Stackable Data Platform explained

The Stackable Data Platform (SDP) is built on Kubernetes. Its core is a collection of Kubernetes Operators and CustomResourceDefinitions which are designed to work together.

The operators are deployed into a Kubernetes cluster, one operator per product (such as Apache ZooKeeper, Apache HDFS, Apache Druid). Every operator has at its core a custom resource (CR) which defines a product instance (shown in green above). The operator creates Kubernetes objects based on the CRs, such as ConfigMaps, StatefulSets and Services.

The operators are deployed with stackablectl (the Stackable CLI tool) and product instances are created by deploying manifests into Kubernetes.

Aspects like SQL database configuration, storage configuration or authentication and authorization are configured the same way in every Stacklet. Most operators support LDAP as a common way to authenticate with product instances and OPA as a common way to set up authorization.

Operators

The operators form the core of the Stackable platform. There is one operator for every supported product, as well as a few supporting operators. All Stackable operators are built on top of a common framework, so they look and behave in a similar way.

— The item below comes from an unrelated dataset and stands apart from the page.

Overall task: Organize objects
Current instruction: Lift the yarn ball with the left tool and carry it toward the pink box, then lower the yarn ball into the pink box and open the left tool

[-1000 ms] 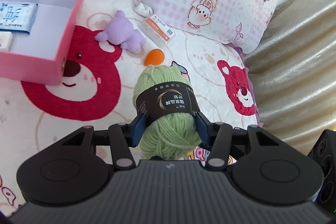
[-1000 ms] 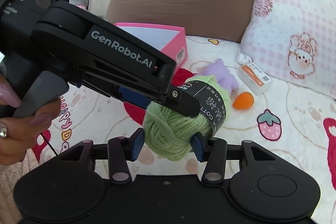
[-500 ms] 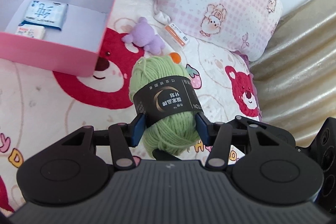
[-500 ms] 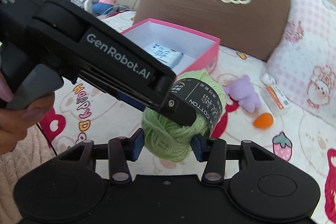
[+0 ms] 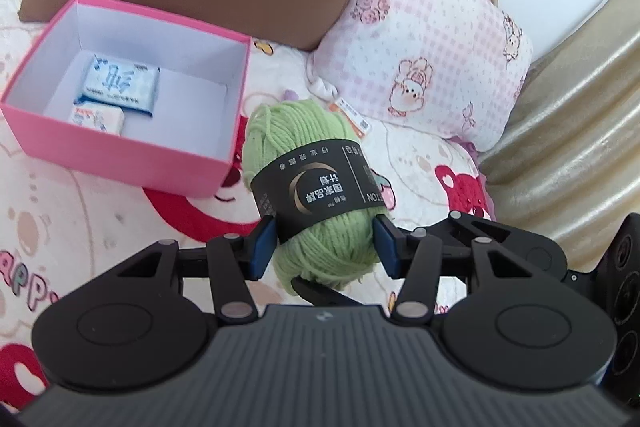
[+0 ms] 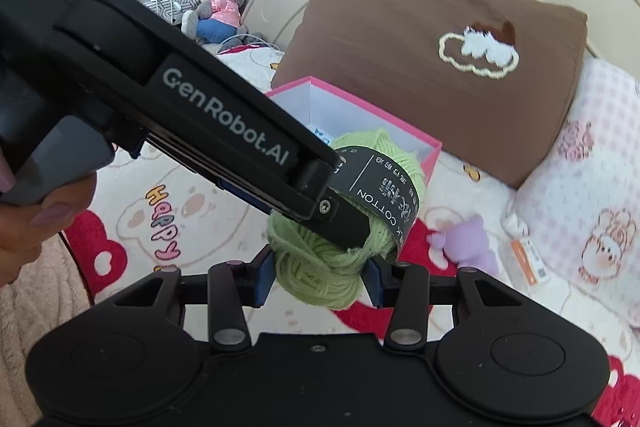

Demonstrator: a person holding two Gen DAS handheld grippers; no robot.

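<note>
Both grippers are matte black. The left gripper (image 5: 324, 247) has blue pads on its fingers (image 5: 262, 251), silver rivets at the linkage joints and a ribbed grey housing. The right gripper (image 6: 320, 277) looks the same. White letters "GenRobot.AI" and one screw mark the left gripper's side.

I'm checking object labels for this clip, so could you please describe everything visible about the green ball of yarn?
The light green ball of soft wool-like yarn is an oblong skein wrapped by a black paper band printed with a gold crescent, white characters and "COTTON". It is held off the bear-print bedspread, beside the open pink cardboard box. The left hand-held gripper clamps it with blue pads on both sides; the right hand-held gripper also pinches its lower end, jaws closing.
</note>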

Every operator relies on a central custom resource (CR) which is specific to the product it operates (i.e. DruidCluster for Apache Druid). It reads this resource and creates Kubernetes resources in accordance with the product CR.

The diagram above shows the custom resource in green. It contains all the configuration needed to create a product instance. This includes which services the product should connect to, with how many replicas it should operate and how much of a given resource it should use, among other things.

Discovery

The operator also creates a discovery ConfigMap for every product instance which is used by other products to connect to it. The ConfigMap has the same name as the product instance and contains information about how to connect to the product. This ConfigMap can then be referenced in other product instance resources.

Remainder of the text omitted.